Unlike several killers I’ve met who are clearly psychopaths and have no conscience, enabling them to live guilt-free with the knowledge of what they have done, Peter and I both got the sense from Paul that he is, deep inside, consumed with remorse. His victims are long dead and buried, and Paul is now at liberty. But I don’t see him ever being a free man. He will be chained to his conscience forever.
3: Knockers and Noblemen
I recall in my childhood my dad insisting, in his usual no-nonsense way, that every Sunday evening we all sat down to watch BBC’s Antiques Roadshow. In my boyhood naivety I believed that the world of antiques was populated by quaint gentlefolk receiving honest windfalls. The one I later battled with in Brighton was riddled with deceit, extortion and violence.
In the years following the Second World War, rag and bone men, of the kind immortalized in Steptoe and Son, were a familiar sight. They would traipse Britain’s streets with a horse and cart, yelling ‘rag and bone!’, inviting people to throw junk such as broken vacuum cleaners out of their houses.
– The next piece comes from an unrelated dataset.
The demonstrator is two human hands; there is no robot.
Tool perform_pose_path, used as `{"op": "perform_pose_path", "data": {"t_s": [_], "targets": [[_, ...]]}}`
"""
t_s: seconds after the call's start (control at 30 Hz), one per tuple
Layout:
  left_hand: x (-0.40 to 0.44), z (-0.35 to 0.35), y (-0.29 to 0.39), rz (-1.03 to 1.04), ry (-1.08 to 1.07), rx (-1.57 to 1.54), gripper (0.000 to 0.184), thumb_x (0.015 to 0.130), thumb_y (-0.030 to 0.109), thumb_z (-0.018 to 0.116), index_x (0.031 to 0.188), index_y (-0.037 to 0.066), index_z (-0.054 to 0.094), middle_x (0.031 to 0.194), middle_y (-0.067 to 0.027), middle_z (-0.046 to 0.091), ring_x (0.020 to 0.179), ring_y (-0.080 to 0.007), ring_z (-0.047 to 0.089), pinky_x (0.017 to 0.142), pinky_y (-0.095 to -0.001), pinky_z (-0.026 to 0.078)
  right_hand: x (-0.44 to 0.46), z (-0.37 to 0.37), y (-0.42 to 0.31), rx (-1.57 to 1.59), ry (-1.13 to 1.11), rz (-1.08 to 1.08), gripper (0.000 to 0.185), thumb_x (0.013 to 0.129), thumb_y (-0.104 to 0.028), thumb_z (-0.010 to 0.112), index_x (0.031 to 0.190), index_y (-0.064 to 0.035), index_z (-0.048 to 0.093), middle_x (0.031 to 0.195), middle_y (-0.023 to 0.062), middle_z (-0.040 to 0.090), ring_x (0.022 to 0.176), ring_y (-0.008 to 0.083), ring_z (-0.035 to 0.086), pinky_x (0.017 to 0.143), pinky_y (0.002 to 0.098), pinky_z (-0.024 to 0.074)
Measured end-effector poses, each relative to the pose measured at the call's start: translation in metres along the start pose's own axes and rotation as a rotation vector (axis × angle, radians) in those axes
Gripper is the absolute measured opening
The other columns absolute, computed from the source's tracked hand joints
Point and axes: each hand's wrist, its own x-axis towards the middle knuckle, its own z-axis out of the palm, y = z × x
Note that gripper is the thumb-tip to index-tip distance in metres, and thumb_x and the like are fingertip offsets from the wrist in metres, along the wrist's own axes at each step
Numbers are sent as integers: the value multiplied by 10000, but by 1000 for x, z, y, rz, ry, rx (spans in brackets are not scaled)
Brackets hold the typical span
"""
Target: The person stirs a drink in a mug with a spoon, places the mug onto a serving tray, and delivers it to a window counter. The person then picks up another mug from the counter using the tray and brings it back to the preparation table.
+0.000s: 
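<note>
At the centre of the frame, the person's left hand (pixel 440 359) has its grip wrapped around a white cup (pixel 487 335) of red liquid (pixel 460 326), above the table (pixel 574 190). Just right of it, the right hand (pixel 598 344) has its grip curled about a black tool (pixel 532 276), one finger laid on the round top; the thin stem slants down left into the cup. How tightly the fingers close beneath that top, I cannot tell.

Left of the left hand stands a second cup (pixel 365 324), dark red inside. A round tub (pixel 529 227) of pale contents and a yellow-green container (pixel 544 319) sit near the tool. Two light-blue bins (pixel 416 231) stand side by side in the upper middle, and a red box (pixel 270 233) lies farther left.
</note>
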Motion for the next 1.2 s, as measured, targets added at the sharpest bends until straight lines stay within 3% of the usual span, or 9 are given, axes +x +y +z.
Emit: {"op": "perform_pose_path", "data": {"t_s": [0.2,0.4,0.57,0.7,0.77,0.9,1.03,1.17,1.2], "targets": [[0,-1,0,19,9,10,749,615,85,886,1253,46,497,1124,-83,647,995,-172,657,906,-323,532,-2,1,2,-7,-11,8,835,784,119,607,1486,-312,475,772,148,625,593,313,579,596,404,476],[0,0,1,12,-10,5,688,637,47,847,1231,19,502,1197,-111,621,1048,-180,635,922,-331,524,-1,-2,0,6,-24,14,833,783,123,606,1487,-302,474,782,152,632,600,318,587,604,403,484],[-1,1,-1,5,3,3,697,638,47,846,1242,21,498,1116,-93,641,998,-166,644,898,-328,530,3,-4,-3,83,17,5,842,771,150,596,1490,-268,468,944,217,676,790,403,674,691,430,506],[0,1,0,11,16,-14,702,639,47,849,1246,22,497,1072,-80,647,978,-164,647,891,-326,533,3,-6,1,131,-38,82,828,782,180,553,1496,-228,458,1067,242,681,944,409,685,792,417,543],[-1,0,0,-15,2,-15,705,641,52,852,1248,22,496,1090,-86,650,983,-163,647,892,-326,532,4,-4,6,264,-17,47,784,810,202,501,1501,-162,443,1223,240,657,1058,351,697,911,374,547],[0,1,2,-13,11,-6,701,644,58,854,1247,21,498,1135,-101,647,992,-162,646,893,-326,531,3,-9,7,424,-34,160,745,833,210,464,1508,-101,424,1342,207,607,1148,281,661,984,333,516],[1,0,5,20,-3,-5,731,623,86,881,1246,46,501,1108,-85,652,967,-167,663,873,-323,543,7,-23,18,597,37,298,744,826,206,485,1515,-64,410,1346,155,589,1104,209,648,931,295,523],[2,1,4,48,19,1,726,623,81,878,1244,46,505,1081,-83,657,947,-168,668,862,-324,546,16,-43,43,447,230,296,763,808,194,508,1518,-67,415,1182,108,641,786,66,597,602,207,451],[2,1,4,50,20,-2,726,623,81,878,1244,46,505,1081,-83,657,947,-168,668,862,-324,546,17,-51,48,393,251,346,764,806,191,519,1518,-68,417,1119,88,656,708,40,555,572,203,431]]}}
But a group of low-lifes in Brighton decided they could enjoy a much more lucrative door-to-door trade by conning unsuspecting people out of their antiques. They became more proactive knocking on front doors, frequently targeting the frail and elderly, offering to buy their antiques and valuables for instant cash.
These ‘knocker boys’, as they became known, had only a rudimentary knowledge of antiques — enough to spot items of value — but their game was to cheat people. A particularly pernicious trick was to carry a bag of sawdust in their pockets. On entering the house of an elderly person, they would furtively pour the sawdust on the ground beneath the best piece of furniture, then warn the victim they had woodworm, and offer to take it off their hands before it spread to all the other furniture. If an owner refused to sell any high-value items the knocker boy would pass the details to a burglar, who would later steal them and give the knocker boy a cut.